### Aim of the task
Copy out each line of the material exactly. Pictures do not belong in the copy.

+++ Recorded data +++

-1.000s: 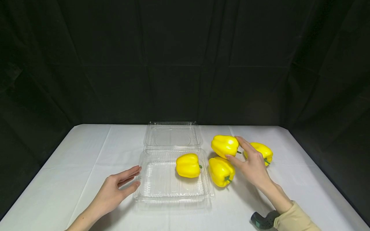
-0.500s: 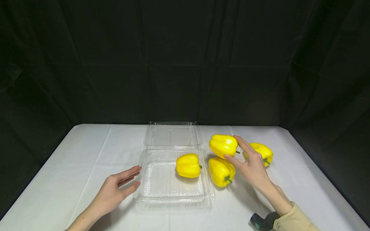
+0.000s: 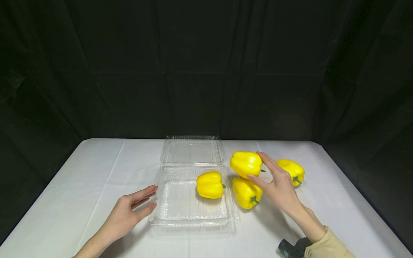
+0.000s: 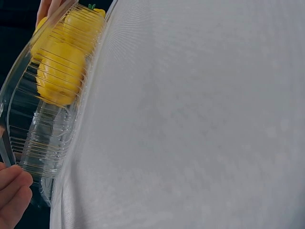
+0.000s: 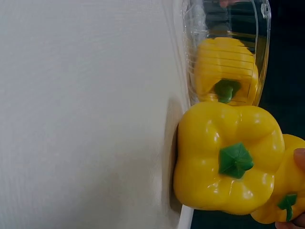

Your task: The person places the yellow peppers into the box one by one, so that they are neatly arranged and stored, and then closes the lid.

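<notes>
My right hand (image 3: 280, 184) holds a yellow bell pepper (image 3: 246, 163) between thumb and fingers, raised a little beside the clear plastic clamshell container (image 3: 175, 200). Another yellow bell pepper (image 3: 209, 185) lies in the right half of its base, stem to the right. Close to the container's right wall a third pepper (image 3: 245, 193) sits on the table, large in the right wrist view (image 5: 205, 152). My left hand (image 3: 129, 213) rests its fingertips against the container's left side, thumb and fingers apart. In the left wrist view, fingers (image 4: 14, 195) touch near the rim.
The container's lid (image 3: 193, 150) lies folded back behind the base. One more yellow pepper (image 3: 292, 171) lies to the right, beyond my right hand. White cloth covers the table (image 3: 106, 168); a black curtain (image 3: 200, 71) hangs behind. A dark device (image 3: 292, 248) sits at the right wrist.
My right hand has moved slightly left with the held pepper, nearer the container. The left hand, container and other peppers have stayed put.
</notes>
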`<state>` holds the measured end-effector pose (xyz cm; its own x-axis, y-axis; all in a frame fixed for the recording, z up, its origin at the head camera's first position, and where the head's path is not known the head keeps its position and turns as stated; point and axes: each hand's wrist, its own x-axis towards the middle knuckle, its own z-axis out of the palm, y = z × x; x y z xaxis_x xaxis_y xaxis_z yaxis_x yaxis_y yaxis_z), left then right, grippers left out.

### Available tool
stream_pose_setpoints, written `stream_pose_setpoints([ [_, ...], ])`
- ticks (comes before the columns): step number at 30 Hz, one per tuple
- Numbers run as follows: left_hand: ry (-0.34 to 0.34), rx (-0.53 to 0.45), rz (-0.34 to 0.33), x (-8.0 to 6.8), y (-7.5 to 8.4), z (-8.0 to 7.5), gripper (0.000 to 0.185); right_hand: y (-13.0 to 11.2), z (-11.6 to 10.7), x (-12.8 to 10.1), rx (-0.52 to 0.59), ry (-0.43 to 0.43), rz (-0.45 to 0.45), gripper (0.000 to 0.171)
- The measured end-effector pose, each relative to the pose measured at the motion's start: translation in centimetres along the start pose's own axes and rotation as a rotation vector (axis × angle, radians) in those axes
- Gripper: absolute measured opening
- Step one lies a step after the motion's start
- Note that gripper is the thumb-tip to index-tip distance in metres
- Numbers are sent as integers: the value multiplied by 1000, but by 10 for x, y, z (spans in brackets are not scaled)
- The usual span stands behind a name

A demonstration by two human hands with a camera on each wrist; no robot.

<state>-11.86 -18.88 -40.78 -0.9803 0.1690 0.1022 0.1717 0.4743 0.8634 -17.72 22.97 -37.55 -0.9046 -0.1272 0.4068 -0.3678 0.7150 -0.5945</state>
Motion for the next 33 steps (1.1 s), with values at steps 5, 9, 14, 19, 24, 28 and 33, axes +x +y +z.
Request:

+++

### Answer box
-1.000s: 
-0.500s: 
+0.000s: 
+0.000s: 
+0.000s: 

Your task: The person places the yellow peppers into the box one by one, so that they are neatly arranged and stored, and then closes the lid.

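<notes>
My right hand (image 3: 280, 184) holds a yellow bell pepper (image 3: 246, 163) between thumb and fingers, raised a little beside the clear plastic clamshell container (image 3: 175, 200). Another yellow bell pepper (image 3: 209, 185) lies in the right half of its base, stem to the right. Close to the container's right wall a third pepper (image 3: 245, 193) sits on the table, large in the right wrist view (image 5: 205, 152). My left hand (image 3: 129, 213) rests its fingertips against the container's left side, thumb and fingers apart. In the left wrist view, fingers (image 4: 14, 195) touch near the rim.
The container's lid (image 3: 193, 150) lies folded back behind the base. One more yellow pepper (image 3: 292, 171) lies to the right, beyond my right hand. White cloth covers the table (image 3: 106, 168); a black curtain (image 3: 200, 71) hangs behind. A dark device (image 3: 292, 248) sits at the right wrist.
My right hand has moved slightly left with the held pepper, nearer the container. The left hand, container and other peppers have stayed put.
</notes>
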`<state>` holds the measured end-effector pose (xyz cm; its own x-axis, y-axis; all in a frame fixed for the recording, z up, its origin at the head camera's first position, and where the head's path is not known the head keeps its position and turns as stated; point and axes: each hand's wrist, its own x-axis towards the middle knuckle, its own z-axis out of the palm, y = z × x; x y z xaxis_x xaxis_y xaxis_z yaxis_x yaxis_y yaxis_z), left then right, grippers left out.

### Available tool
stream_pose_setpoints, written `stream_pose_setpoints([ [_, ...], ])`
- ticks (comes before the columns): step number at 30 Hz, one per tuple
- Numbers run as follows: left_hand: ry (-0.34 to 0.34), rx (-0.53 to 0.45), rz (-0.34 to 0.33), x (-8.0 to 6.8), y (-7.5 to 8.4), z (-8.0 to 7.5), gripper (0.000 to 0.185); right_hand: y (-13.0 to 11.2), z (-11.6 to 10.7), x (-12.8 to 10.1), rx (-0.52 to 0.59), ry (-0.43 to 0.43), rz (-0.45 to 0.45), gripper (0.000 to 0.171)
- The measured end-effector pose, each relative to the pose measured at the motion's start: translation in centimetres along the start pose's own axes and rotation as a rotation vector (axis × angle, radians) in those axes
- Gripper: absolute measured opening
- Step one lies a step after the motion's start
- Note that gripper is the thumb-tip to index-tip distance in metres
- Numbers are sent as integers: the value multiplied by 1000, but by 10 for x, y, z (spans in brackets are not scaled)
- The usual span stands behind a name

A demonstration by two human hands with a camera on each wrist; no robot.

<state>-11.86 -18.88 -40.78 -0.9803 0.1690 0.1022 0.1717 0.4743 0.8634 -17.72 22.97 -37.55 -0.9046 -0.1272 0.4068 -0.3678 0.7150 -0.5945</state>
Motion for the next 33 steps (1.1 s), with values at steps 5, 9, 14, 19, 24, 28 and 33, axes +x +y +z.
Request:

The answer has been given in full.